» PROMPT
This calls for a verbatim copy of all the data, with no images carried over.

==================================================

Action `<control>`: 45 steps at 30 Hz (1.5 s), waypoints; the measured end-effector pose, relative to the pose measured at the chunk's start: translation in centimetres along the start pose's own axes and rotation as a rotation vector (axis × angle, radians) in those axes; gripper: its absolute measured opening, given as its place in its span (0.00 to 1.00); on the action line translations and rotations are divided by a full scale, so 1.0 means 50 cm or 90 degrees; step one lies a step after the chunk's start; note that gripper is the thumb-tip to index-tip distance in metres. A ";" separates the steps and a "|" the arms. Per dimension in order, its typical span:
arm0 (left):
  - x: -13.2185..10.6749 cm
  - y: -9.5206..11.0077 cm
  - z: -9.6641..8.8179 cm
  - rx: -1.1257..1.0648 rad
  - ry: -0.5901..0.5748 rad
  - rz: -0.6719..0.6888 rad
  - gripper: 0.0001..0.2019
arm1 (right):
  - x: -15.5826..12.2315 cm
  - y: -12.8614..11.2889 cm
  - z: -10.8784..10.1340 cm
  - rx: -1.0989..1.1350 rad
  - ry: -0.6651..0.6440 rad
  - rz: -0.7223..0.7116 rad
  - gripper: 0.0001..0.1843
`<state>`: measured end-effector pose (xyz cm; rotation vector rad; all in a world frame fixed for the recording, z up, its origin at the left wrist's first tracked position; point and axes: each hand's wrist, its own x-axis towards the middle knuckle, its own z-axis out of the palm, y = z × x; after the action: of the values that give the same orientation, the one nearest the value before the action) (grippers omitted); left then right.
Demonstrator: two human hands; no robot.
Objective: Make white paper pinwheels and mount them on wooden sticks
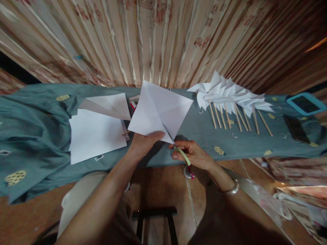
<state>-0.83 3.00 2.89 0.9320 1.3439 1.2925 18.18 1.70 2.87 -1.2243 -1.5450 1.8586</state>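
My left hand (145, 144) grips a creased square of white paper (158, 105) by its near edge, thumb on top and fingers underneath. Scissors with light green handles (182, 156) are in my right hand (192, 153), fingers closed round the handles. Their blades lie along a crease at the paper's near corner and point toward its middle. To the left rests a stack of white paper sheets (98, 136), with a folded sheet (109, 105) behind it. On the right, several white paper pinwheels (224, 90) on wooden sticks (238, 117) lie in an overlapping row.
A green-grey cloth with yellow patterns (199, 136) covers the narrow table. At the right end lie a dark phone (296, 129) and a blue-framed device (306, 103). A patterned curtain (153, 44) hangs behind. Below are a dark stool frame (154, 214) and tiled floor.
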 end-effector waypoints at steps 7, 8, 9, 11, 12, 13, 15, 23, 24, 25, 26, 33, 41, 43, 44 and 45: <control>0.013 0.000 -0.013 -0.035 -0.014 0.002 0.16 | -0.038 -0.011 -0.078 -0.053 -0.031 0.034 0.21; 0.013 -0.001 -0.014 -0.027 -0.005 0.003 0.16 | -0.046 -0.012 -0.093 -0.053 -0.023 0.038 0.22; 0.014 -0.003 -0.014 -0.015 0.013 0.006 0.17 | -0.053 -0.012 -0.106 -0.055 -0.015 0.044 0.23; 0.014 -0.008 -0.015 0.006 0.042 0.013 0.19 | -0.064 -0.013 -0.126 -0.054 0.037 0.028 0.26; 0.013 -0.011 -0.014 0.014 0.045 0.015 0.19 | -0.066 -0.013 -0.132 -0.045 0.086 0.004 0.27; 0.012 -0.014 -0.014 0.021 0.034 0.014 0.19 | -0.066 -0.013 -0.135 -0.032 0.141 -0.027 0.28; 0.009 -0.019 -0.012 0.035 0.006 0.006 0.18 | -0.061 -0.014 -0.135 0.003 0.250 -0.094 0.28; -0.012 -0.020 0.006 0.093 -0.089 -0.025 0.12 | -0.021 -0.027 -0.119 0.076 0.377 -0.193 0.27; -0.013 -0.019 0.008 0.095 -0.099 -0.026 0.12 | -0.017 -0.028 -0.118 0.074 0.377 -0.187 0.26; -0.014 -0.018 0.009 0.096 -0.106 -0.025 0.12 | -0.014 -0.029 -0.116 0.073 0.373 -0.177 0.24; -0.014 -0.017 0.010 0.097 -0.110 -0.025 0.13 | -0.012 -0.030 -0.115 0.072 0.366 -0.166 0.23; -0.011 -0.011 0.005 0.016 -0.119 -0.108 0.18 | -0.003 -0.028 -0.103 0.065 0.321 -0.120 0.21; -0.024 0.009 0.006 -0.327 -0.169 -0.178 0.23 | 0.038 -0.019 -0.053 0.203 0.435 -0.158 0.23; -0.030 0.014 0.007 -0.370 -0.149 -0.188 0.21 | 0.048 -0.020 -0.039 0.225 0.448 -0.164 0.21; -0.032 0.016 0.008 -0.398 -0.135 -0.192 0.20 | 0.052 -0.021 -0.034 0.241 0.452 -0.165 0.20; -0.034 0.020 0.007 -0.424 -0.122 -0.196 0.19 | 0.056 -0.022 -0.030 0.259 0.454 -0.165 0.19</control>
<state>-0.26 1.57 4.13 0.3552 0.7803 1.2494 17.75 5.04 2.94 -1.2265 -0.8383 1.2719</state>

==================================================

» RESULT FOR THIS EXERCISE
Action `<control>`: 45 steps at 30 Hz (1.5 s), waypoints; the measured end-effector pose, relative to the pose measured at the chunk's start: translation in centimetres along the start pose's own axes and rotation as a rotation vector (axis × angle, radians) in those axes; gripper: its absolute measured opening, given as its place in its span (0.00 to 1.00); on the action line translations and rotations are divided by a full scale, so 1.0 means 50 cm or 90 degrees; step one lies a step after the chunk's start; note that gripper is the thumb-tip to index-tip distance in metres. A ";" separates the steps and a "|" the arms. Per dimension in order, its typical span:
arm0 (left):
  - x: -13.2185..10.6749 cm
  - y: -9.5206..11.0077 cm
  - z: -9.6641..8.8179 cm
  - rx: -1.1257..1.0648 rad
  - ry: -0.5901..0.5748 rad
  - rz: -0.6719..0.6888 rad
  - gripper: 0.0001..0.2019
arm1 (right):
  - x: -15.5826..12.2315 cm
  - y: -12.8614..11.2889 cm
  - z: -10.8784..10.1340 cm
  - rx: -1.0989..1.1350 rad
  - ry: -0.6651..0.6440 rad
  - rz: -0.7223..0.7116 rad
  - gripper: 0.0001..0.1843
`<state>`: measured end-effector pose (xyz cm; rotation vector rad; all in a world frame fixed for the recording, z up, its origin at the left wrist's first tracked position; point and axes: each hand's wrist, its own x-axis towards the middle knuckle, its own z-axis out of the palm, y = z × x; after the action: of the values that give the same orientation, the one nearest the value before the action) (grippers omitted); left then right.
Demonstrator: two human hands; no robot.
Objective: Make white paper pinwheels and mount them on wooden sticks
<state>-0.83 3.00 2.89 0.9320 1.3439 1.2925 18.18 1.70 2.87 -1.2243 -1.5450 1.8586</state>
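My left hand (145, 144) grips a creased square of white paper (158, 105) by its near edge, thumb on top and fingers underneath. Scissors with light green handles (182, 156) are in my right hand (192, 153), fingers closed round the handles. Their blades lie along a crease at the paper's near corner and point toward its middle. To the left rests a stack of white paper sheets (98, 136), with a folded sheet (109, 105) behind it. On the right, several white paper pinwheels (224, 90) on wooden sticks (238, 117) lie in an overlapping row.
A green-grey cloth with yellow patterns (199, 136) covers the narrow table. At the right end lie a dark phone (296, 129) and a blue-framed device (306, 103). A patterned curtain (153, 44) hangs behind. Below are a dark stool frame (154, 214) and tiled floor.
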 end-effector waypoints at steps 7, 8, 9, 11, 12, 13, 15, 23, 24, 25, 26, 33, 41, 43, 44 and 45: <control>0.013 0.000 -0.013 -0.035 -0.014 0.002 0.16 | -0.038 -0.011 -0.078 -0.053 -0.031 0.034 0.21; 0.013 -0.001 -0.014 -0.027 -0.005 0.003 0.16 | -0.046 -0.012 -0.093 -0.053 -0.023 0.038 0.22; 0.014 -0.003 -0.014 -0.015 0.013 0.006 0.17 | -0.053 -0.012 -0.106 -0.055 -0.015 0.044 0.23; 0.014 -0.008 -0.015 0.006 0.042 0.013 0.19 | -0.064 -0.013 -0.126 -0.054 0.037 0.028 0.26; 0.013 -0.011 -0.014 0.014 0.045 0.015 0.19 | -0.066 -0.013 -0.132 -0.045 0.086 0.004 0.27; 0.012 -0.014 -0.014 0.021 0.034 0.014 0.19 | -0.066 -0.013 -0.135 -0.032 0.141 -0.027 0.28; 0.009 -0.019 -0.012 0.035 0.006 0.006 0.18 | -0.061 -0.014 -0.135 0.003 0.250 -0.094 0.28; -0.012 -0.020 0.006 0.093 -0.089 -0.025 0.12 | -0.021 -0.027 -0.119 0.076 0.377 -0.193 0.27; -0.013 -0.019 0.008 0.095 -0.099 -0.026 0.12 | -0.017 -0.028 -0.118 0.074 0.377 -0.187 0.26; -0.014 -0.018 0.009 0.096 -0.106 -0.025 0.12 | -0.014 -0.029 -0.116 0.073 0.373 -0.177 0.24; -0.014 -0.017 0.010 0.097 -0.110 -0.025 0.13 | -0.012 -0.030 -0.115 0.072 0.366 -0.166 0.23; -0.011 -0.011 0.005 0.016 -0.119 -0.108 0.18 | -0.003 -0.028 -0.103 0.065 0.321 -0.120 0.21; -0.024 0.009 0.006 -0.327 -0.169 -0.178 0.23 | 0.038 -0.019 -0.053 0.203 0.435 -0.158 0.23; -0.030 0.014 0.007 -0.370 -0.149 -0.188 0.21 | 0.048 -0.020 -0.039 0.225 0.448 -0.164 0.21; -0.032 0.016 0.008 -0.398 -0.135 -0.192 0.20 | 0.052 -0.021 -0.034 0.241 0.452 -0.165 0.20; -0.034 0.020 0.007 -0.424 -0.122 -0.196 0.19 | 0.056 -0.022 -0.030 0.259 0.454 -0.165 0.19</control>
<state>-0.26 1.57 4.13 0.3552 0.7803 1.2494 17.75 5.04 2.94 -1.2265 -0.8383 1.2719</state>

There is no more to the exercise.